Non vraiment c’est trop un martyre sans espérance,
Non vraiment cela finit trop mal, vraiment c’est triste:
O le feu du ciel sur cette ville de la Bible!

Q59 – cdd efa’– 13s – Ça boite sévérement en effet. Mais quel talent ! Le mot-rime du vers 14 est le même que celui du vers 5. Les tercets ne sont que partiellement rimés. Le premier quatrain est à rimes masculines, le second à rimes féminines. Sans oublier le mètre ‘boiteux’: 13 syllabes.

Jouez, chérubins, vos jours sont exempts de nuage! — 1880 (14)

Narzale Jobert Klimax

XIII
Césure après la 5ème syllabe
A des enfants

Jouez, chérubins, vos jours sont exempts de nuage!
J’aime à contempler vos yeux brillants, pleins de candeur,
Un Dieu vous bénit et vous dispense le bonheur,
Quand dans nos esprits tout soucieux gronde l’orage.

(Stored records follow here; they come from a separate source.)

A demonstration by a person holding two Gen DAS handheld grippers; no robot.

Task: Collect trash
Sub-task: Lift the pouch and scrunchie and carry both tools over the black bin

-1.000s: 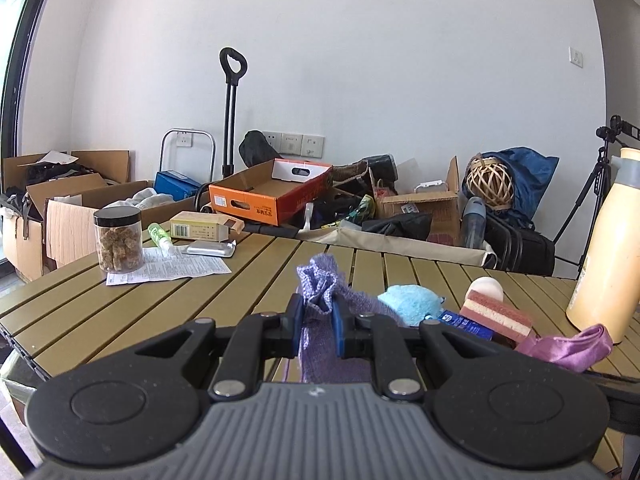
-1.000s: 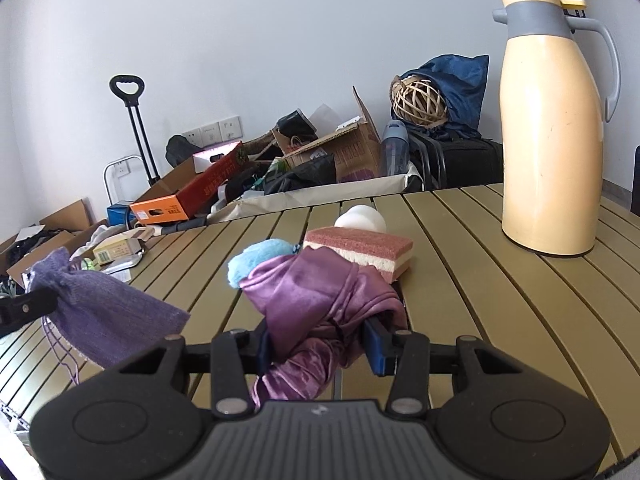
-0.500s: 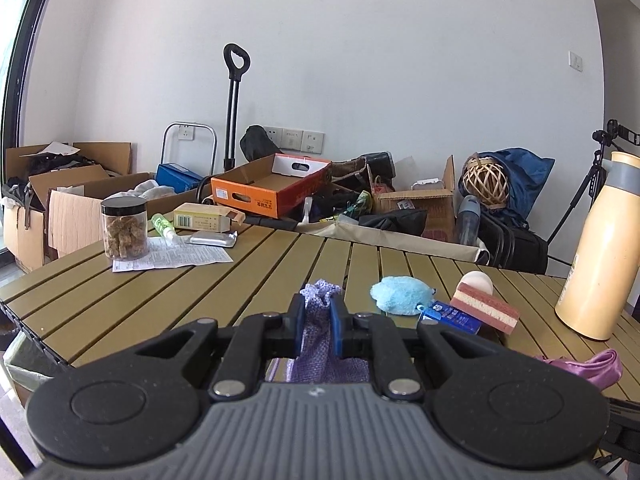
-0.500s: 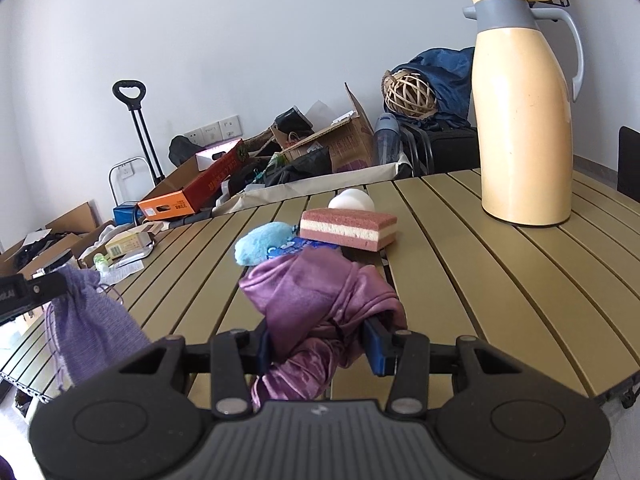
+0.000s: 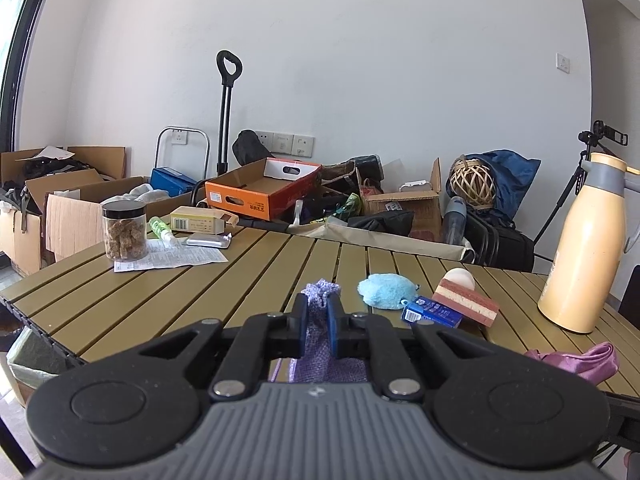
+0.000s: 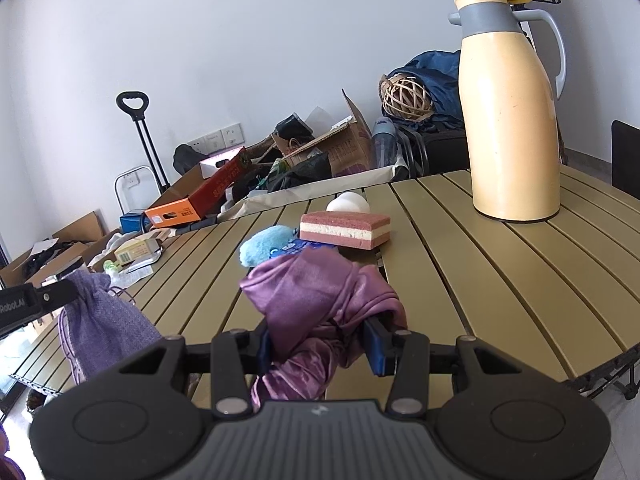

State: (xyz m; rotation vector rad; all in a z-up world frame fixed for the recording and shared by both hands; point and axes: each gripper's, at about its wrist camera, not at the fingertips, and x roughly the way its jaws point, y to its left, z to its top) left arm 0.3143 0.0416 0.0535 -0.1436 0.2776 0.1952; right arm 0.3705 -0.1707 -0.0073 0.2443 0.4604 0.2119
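Two hand-held tools are hovering at the near edge of a slatted olive desk. The left tool is clenching the gathered neck of a lavender mesh drawstring pouch, which is hanging below it. The right tool is gripping a bunched purple satin cloth. Lying near each other further back on the desk are a fluffy blue puff, a small blue carton and a pink layered sponge, with a cream thermos jug standing at the right
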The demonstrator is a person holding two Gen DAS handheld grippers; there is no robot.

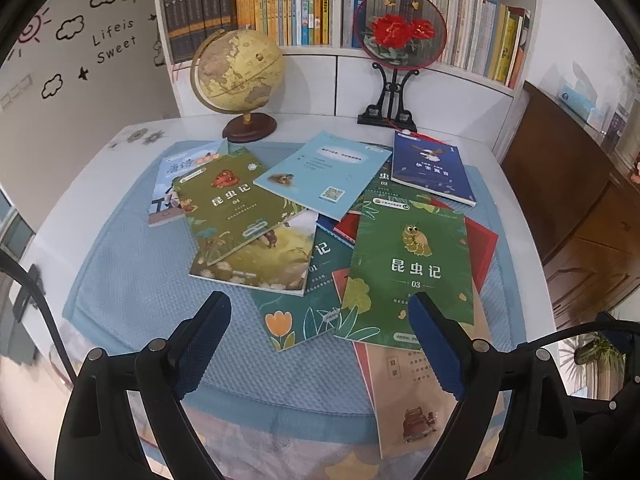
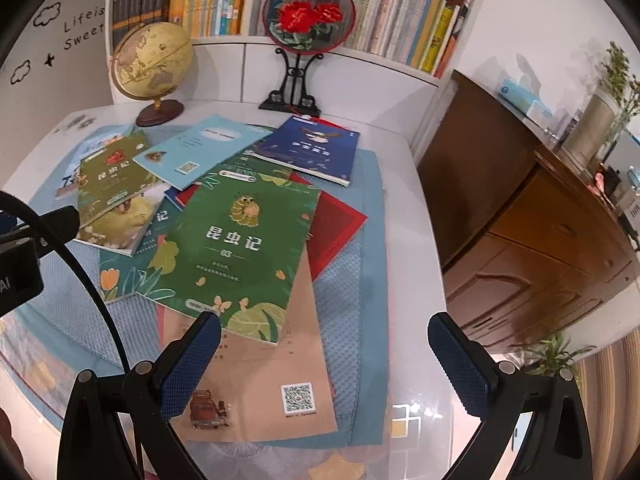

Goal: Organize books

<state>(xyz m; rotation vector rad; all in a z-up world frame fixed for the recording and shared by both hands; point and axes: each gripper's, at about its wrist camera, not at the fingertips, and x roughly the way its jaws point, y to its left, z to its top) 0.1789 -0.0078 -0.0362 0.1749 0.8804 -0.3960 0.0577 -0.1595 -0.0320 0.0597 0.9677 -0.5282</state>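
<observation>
Several thin books lie scattered and overlapping on a blue mat (image 1: 132, 280) (image 2: 352, 280). A green book marked 03 (image 1: 412, 268) (image 2: 240, 244) lies on top at the near right, over a tan book (image 1: 404, 396) (image 2: 256, 376) and a red book (image 1: 486, 248) (image 2: 336, 224). An olive book marked 01 (image 1: 232, 200) (image 2: 110, 182), a light blue book (image 1: 324, 174) (image 2: 200, 148) and a dark blue book (image 1: 432, 166) (image 2: 312, 148) lie farther back. My left gripper (image 1: 320, 320) hovers open above the pile's near edge. My right gripper (image 2: 324, 338) hangs open over the tan book, holding nothing.
A globe (image 1: 236, 76) (image 2: 152, 64) and a round embroidered fan on a black stand (image 1: 400, 28) (image 2: 310, 12) stand at the back of the white table (image 1: 80, 208). Behind them are bookshelves (image 1: 472, 36). A brown wooden cabinet (image 2: 520, 220) stands to the right.
</observation>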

Oh! qui nous rendra les plaisirs naïfs du jeune âge?
Les espoirs dorés qui palpitent dans notre coeur,
Les baisers si doux de notre mère au front rêveur,
Pour nous composant un avenir au frais mirage?

Riez, chérubins; trop tôt le calice de fiel
Viendra remplacer dans vos mains la coupe de miel,
Que l’Illusion, charmante enchanteresse, habite.

On voit tous les ans la fleur au soleil rajeunir,
Verdoyer l’arbre où l’oiseau musicien médite,
Mais notre printemps à nous ne saurait revenir.